Trying to get Ajay Devgan to speak after a long day's shoot is like extracting teeth.
One has to coax him to discuss his new film, Prakash Jha's Gangaajal. "It is a very realistic film," he says. "It is about our society and how to tackle its problems. I play an IPS officer posted to a town in Bihar. He has to contend with people who don't abide by the law, and he has to fight to uphold the law."
Asked if the film is about the infamous Bhagalpur blindings when Bihar policemen sprayed acid into the eyes of undertrials in 1980, he says, "I have read about the Bhagalpur blindings but that has nothing to do with this film. There is just a passing reference to that incident. As far as [knowing about] Bihar society, I have learnt about it from Prakash Jha."
The shooting for Gangaajal began a fortnight ago at Wai in Maharashtra's Satara district.

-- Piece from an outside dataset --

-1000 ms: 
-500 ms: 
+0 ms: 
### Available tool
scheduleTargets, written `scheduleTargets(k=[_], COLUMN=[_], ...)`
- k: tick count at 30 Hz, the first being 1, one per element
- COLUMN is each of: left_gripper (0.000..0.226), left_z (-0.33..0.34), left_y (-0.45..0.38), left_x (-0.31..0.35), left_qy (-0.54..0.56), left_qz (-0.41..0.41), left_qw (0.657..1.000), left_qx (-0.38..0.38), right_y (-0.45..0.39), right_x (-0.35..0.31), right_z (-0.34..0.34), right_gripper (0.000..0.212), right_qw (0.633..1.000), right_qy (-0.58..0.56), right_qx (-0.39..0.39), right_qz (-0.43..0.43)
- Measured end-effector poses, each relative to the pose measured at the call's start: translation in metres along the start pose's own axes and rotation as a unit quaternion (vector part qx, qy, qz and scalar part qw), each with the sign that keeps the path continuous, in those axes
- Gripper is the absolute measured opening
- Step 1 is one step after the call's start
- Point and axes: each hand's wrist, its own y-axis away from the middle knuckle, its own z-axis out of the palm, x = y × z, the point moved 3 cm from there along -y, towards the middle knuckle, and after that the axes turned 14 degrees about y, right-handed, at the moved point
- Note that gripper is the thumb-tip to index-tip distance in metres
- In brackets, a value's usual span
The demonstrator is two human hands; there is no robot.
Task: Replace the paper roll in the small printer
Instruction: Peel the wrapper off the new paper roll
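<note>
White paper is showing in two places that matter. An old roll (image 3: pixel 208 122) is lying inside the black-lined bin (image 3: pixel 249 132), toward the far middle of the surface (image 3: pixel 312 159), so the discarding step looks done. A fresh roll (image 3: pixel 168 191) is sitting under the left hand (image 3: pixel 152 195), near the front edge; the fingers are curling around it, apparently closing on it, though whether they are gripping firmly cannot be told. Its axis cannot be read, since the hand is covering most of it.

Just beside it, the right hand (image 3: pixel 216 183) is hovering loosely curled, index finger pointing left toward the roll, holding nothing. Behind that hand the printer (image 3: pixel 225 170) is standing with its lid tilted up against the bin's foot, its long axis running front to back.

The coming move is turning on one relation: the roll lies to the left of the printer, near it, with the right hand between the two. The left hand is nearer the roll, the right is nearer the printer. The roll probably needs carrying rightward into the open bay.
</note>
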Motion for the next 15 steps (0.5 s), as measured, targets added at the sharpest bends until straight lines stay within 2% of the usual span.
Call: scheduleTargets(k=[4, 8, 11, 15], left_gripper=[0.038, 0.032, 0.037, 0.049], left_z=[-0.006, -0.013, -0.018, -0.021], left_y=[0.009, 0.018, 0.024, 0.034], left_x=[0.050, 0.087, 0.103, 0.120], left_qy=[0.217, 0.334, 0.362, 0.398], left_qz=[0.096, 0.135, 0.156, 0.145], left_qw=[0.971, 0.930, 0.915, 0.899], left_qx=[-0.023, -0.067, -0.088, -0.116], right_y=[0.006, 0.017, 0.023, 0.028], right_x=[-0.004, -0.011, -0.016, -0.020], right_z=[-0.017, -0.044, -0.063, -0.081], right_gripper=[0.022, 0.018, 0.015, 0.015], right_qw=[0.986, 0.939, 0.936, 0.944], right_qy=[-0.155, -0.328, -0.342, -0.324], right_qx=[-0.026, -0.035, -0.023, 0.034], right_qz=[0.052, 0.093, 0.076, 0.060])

Gracy Singh (of Lagaan) plays Ajay's wife. Mohan Joshi, Mohan Agashe and Ayub Khan -- all of who acted in Jha's Mrityudand -- also star in the film.

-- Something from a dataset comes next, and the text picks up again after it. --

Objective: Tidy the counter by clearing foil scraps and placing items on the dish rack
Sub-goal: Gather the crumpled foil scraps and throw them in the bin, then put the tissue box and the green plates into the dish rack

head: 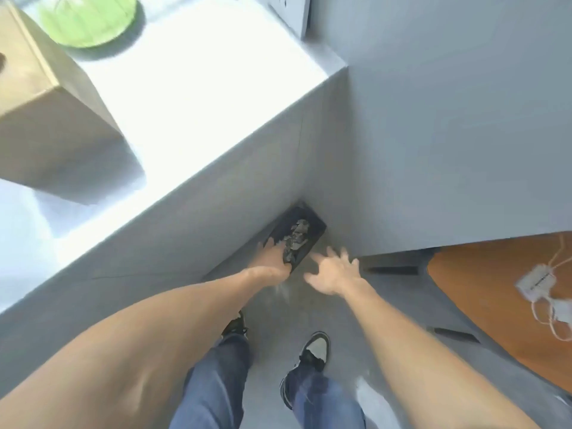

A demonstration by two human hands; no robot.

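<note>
A black bin [312,226] stands on the floor in the corner between the counter side and a grey wall. Crumpled foil scraps [296,238] lie inside it. My left hand [270,258] reaches down over the bin's near left edge, fingers spread next to the foil; whether it touches the foil is unclear. My right hand [335,272] hovers just right of the bin, fingers apart and holding nothing. The white counter [198,88] runs along the upper left.
On the counter sit a brown cardboard box [46,119] and a green round object [88,18]. A wooden surface [501,305] with a white adapter and cables [538,281] is at the right. My legs and shoes stand on the grey floor [340,320].
</note>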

Ajay is impressed by the locals of Wai: "I admire these villagers. They have been trained by Prakash's team but have acted like professionals."
He refuses to concede there are too many films being made on the police in Bollywood this year, only saying, "Prakash Jha is a great director. I struck a good rapport with him and like him. I believe in doing sensible cinema.

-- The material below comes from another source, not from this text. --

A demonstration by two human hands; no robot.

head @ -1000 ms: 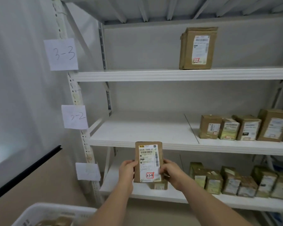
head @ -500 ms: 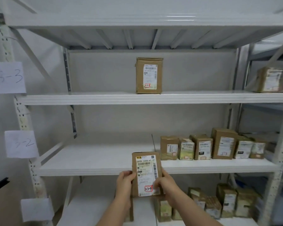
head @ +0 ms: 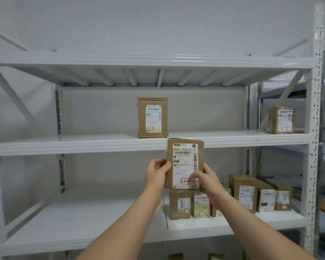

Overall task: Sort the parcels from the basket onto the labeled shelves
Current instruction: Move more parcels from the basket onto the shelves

"I think I have been lucky to get good directors and good roles at the right time," he says shrugging off the question whether he is moving from romantic and comic hero to more serious roles. "I am not shifting any roles. I am open to all kinds of roles. I like good characters. I signed this film because of the character, script, director and authenticity."
The actor has certainly come a long way from his debut, Phool Aur Kaante. "Many people said many things," Devgan asserts. "They said whatever they wanted to. I worked hard and my work reflects that. I have no complaints."